## PROBLEM
From the line with "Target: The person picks" to the line with "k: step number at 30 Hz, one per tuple", output every line below exactly, both ends included. Skip the pictures.

----

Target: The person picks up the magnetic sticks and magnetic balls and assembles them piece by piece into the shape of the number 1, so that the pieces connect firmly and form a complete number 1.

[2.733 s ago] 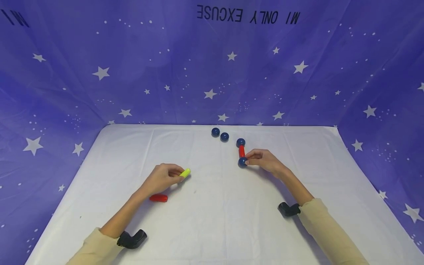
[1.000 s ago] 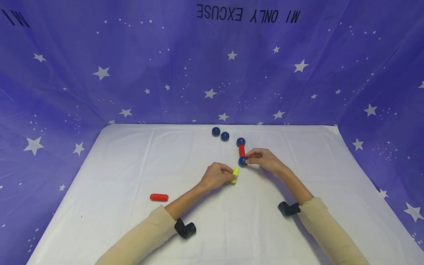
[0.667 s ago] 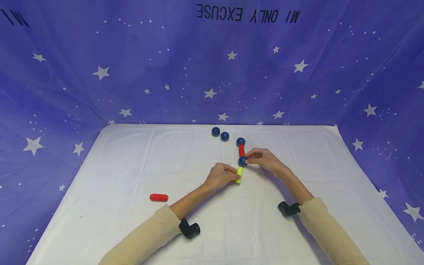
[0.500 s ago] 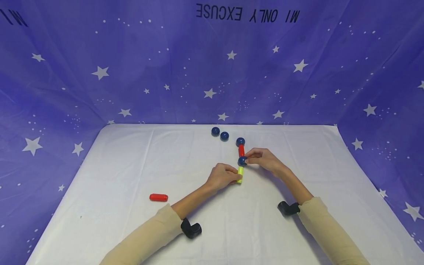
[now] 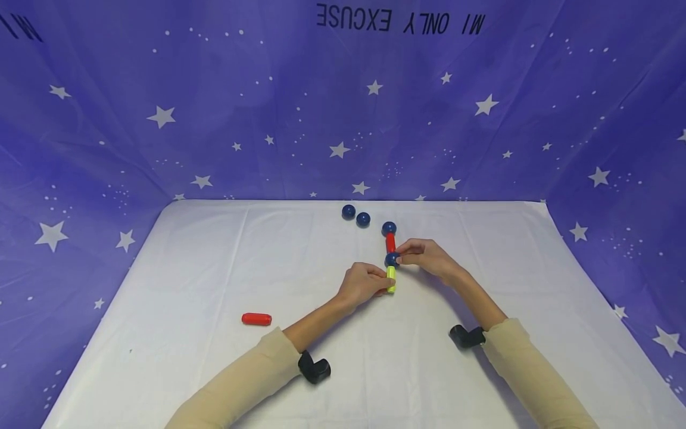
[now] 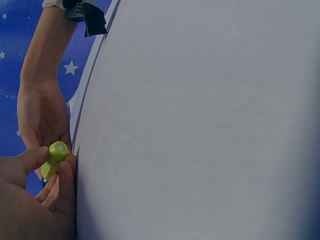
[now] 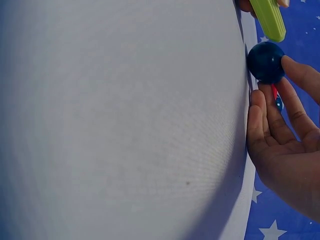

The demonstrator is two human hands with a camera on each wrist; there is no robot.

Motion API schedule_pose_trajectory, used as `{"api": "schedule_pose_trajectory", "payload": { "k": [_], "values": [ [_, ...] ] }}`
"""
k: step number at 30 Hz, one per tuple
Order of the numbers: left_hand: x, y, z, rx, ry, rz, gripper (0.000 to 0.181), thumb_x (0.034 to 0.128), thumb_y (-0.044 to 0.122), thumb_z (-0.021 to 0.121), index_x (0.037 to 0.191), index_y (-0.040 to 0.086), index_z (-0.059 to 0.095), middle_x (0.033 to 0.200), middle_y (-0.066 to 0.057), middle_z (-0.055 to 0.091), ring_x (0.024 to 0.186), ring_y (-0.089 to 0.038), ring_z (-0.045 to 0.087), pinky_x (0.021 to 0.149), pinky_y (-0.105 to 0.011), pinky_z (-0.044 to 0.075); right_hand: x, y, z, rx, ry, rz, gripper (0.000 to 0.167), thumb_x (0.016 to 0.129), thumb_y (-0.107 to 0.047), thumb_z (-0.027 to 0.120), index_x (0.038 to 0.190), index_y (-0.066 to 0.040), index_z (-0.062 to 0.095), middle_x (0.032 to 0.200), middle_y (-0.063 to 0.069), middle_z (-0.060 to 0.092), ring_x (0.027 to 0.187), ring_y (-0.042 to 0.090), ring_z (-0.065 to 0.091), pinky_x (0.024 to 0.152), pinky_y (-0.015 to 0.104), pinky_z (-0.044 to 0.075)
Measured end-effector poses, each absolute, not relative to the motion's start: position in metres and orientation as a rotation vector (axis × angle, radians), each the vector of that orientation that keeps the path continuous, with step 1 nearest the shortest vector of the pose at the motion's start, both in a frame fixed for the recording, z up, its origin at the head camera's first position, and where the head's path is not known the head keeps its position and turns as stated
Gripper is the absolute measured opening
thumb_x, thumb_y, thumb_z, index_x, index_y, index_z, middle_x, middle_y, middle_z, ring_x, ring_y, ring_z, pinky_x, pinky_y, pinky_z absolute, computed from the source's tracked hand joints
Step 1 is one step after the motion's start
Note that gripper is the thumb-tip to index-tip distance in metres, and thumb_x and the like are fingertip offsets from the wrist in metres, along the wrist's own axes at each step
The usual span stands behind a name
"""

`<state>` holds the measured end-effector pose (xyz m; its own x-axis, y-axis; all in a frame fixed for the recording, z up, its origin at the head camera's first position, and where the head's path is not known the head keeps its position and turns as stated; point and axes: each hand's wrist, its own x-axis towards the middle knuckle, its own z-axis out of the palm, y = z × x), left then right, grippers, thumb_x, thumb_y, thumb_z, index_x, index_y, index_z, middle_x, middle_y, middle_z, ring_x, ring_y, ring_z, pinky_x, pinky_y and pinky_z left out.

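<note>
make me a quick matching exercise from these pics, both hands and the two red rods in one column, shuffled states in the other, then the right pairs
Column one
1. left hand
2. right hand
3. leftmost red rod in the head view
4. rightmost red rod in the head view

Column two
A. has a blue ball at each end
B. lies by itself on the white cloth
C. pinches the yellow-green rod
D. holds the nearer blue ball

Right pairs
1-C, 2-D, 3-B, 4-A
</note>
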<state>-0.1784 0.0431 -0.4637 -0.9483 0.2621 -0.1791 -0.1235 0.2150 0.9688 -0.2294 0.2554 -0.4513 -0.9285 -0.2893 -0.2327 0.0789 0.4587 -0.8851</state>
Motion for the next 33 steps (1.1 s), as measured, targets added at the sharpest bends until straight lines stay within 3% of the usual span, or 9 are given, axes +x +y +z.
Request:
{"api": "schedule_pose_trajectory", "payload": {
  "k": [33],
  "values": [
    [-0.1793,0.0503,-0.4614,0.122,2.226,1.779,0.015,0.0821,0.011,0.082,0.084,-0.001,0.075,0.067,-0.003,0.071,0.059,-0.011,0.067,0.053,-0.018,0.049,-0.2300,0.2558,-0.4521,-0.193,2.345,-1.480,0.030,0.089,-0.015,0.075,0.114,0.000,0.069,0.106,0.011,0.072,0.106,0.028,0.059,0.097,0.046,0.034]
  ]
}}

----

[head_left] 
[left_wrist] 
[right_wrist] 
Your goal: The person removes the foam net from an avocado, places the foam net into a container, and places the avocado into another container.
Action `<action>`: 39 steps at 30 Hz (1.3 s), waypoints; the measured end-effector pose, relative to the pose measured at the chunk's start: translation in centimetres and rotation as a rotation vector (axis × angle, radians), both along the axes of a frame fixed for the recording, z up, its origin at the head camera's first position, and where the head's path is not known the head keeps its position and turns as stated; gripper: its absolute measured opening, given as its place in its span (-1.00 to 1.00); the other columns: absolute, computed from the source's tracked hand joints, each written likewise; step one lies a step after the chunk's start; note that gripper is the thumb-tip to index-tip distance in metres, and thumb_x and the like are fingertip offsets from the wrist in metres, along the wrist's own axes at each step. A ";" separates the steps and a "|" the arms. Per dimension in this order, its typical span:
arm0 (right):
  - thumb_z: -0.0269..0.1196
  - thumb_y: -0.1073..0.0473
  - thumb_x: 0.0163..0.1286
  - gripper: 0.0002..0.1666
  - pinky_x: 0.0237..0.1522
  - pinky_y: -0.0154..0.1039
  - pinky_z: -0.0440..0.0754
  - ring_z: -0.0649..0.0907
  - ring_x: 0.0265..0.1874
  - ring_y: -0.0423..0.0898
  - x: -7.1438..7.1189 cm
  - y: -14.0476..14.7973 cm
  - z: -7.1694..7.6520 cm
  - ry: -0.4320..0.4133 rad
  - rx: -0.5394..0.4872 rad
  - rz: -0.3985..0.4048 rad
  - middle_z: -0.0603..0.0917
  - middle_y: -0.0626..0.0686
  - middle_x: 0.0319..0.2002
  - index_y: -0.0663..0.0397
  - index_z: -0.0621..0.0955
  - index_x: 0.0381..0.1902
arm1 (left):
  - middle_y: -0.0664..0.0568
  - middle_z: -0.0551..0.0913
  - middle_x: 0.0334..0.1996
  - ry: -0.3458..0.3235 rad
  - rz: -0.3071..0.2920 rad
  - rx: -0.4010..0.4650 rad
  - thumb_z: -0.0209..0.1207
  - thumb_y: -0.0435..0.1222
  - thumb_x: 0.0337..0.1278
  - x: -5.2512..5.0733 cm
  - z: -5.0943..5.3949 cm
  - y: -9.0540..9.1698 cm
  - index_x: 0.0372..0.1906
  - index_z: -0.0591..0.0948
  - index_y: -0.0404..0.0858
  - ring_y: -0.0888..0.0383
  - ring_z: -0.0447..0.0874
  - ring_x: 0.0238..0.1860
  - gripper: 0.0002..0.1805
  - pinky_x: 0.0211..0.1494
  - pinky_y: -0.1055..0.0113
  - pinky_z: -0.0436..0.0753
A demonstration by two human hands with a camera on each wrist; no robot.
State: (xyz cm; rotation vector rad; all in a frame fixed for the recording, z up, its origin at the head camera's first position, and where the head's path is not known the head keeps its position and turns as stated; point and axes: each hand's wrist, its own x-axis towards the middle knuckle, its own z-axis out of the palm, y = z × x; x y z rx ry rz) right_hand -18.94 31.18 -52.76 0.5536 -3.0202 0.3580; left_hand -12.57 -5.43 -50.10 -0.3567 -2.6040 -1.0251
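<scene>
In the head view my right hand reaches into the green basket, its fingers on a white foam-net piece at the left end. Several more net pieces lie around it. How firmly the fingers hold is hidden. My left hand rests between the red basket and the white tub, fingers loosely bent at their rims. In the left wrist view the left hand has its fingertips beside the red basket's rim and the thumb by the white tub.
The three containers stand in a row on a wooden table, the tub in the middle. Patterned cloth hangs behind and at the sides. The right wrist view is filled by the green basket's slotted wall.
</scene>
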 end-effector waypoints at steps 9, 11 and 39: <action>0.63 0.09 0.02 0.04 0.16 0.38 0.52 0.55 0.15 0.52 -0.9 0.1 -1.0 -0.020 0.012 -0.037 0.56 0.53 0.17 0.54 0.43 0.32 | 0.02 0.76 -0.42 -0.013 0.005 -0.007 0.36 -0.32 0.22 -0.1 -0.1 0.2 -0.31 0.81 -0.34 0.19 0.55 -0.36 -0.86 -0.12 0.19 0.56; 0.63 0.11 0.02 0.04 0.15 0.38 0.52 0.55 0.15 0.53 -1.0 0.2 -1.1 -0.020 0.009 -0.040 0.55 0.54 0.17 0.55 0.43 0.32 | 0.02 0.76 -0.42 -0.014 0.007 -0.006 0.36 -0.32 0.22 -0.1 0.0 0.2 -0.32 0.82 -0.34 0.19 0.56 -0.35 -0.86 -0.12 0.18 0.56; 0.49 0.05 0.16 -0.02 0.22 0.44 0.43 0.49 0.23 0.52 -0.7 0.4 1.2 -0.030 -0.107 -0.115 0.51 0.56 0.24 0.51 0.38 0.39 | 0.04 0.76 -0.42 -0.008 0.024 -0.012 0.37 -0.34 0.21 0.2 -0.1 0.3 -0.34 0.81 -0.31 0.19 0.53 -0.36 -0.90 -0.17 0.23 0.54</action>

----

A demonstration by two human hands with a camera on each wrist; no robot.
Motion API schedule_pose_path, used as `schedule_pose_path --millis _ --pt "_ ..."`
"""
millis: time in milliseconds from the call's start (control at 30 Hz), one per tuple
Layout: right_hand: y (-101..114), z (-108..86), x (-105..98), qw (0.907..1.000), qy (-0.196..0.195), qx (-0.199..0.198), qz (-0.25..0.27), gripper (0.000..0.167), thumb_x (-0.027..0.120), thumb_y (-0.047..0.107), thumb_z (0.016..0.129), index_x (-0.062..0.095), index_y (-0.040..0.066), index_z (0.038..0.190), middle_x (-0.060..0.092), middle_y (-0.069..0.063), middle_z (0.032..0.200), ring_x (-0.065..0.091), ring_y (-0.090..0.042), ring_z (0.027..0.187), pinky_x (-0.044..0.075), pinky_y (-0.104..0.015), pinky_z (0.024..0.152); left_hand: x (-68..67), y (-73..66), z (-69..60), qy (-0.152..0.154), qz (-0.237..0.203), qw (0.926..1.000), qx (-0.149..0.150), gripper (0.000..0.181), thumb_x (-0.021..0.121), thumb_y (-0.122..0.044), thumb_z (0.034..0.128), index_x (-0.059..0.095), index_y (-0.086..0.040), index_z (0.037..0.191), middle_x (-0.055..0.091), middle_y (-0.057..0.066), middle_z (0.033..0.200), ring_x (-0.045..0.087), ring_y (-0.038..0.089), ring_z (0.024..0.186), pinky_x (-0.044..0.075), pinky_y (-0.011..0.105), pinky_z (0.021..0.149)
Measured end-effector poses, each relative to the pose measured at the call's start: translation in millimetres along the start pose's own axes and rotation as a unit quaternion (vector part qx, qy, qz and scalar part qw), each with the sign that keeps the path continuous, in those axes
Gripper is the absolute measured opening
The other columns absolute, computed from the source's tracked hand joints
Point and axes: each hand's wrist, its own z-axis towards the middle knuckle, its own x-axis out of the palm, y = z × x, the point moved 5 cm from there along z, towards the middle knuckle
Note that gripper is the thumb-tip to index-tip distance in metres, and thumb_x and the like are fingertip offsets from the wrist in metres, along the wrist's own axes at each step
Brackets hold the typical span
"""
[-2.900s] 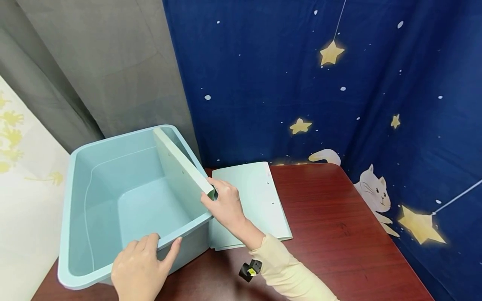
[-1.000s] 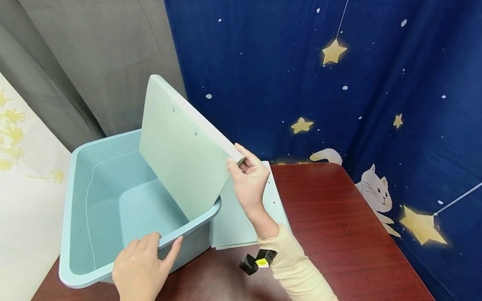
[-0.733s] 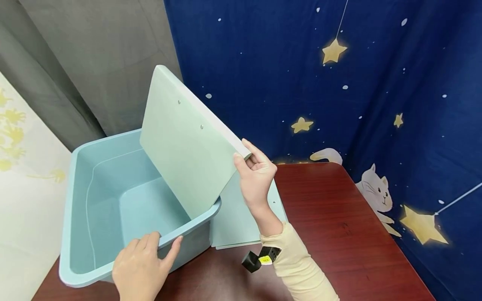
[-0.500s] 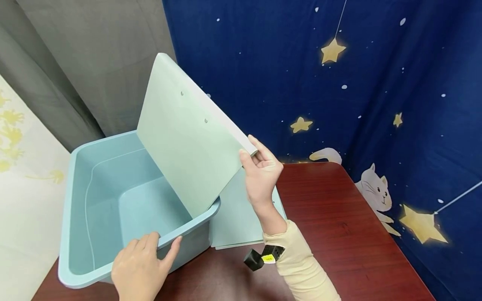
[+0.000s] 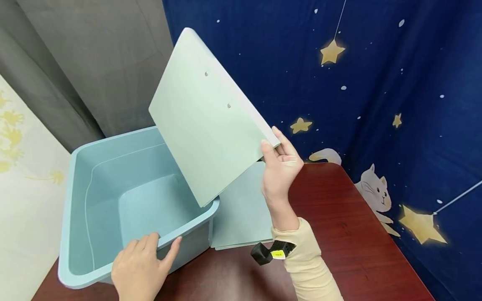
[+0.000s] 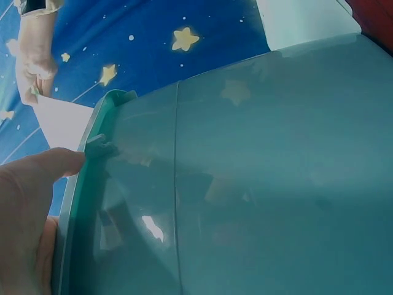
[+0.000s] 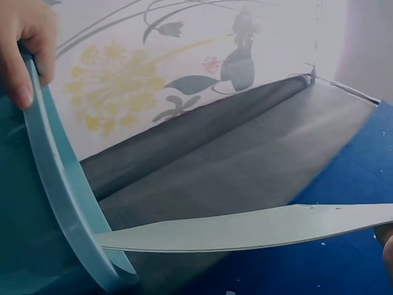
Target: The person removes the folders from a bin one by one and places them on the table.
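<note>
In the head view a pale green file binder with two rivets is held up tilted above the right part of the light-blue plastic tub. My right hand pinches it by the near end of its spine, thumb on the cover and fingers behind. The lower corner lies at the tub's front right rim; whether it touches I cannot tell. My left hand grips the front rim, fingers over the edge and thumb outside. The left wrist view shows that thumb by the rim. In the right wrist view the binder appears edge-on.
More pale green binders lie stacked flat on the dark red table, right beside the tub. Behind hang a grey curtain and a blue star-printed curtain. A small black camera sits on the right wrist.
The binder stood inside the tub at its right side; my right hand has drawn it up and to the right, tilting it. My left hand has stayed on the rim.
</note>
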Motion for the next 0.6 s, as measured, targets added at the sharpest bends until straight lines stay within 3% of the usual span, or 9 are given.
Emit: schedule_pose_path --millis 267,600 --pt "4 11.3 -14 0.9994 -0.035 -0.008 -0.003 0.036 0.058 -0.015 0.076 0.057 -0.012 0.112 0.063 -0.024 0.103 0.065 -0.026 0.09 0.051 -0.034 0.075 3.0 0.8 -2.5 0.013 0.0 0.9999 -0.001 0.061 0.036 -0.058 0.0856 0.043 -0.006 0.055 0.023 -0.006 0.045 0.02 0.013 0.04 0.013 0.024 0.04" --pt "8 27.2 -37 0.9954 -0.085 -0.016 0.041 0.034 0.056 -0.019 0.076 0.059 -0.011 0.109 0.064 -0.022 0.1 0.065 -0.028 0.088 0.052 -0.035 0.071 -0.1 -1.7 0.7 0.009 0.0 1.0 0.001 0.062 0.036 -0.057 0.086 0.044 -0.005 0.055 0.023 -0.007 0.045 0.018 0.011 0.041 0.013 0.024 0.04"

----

## WRITTEN RESPONSE
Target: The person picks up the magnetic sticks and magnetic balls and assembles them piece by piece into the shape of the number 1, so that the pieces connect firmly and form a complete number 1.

[2.733 s ago] 
[1.000 s ago] 
[0.667 s ago] 
[0.500 s ago] 
[now] 
[now] 
[now] 

The demonstrator is two human hands with a camera on each wrist; there is no robot.

Motion API schedule_pose_trajectory, used as `{"api": "schedule_pose_trajectory", "payload": { "k": [_], "values": [ [_, ...] ] }}`
"""
k: step number at 30 Hz, one per tuple

No further answer is needed.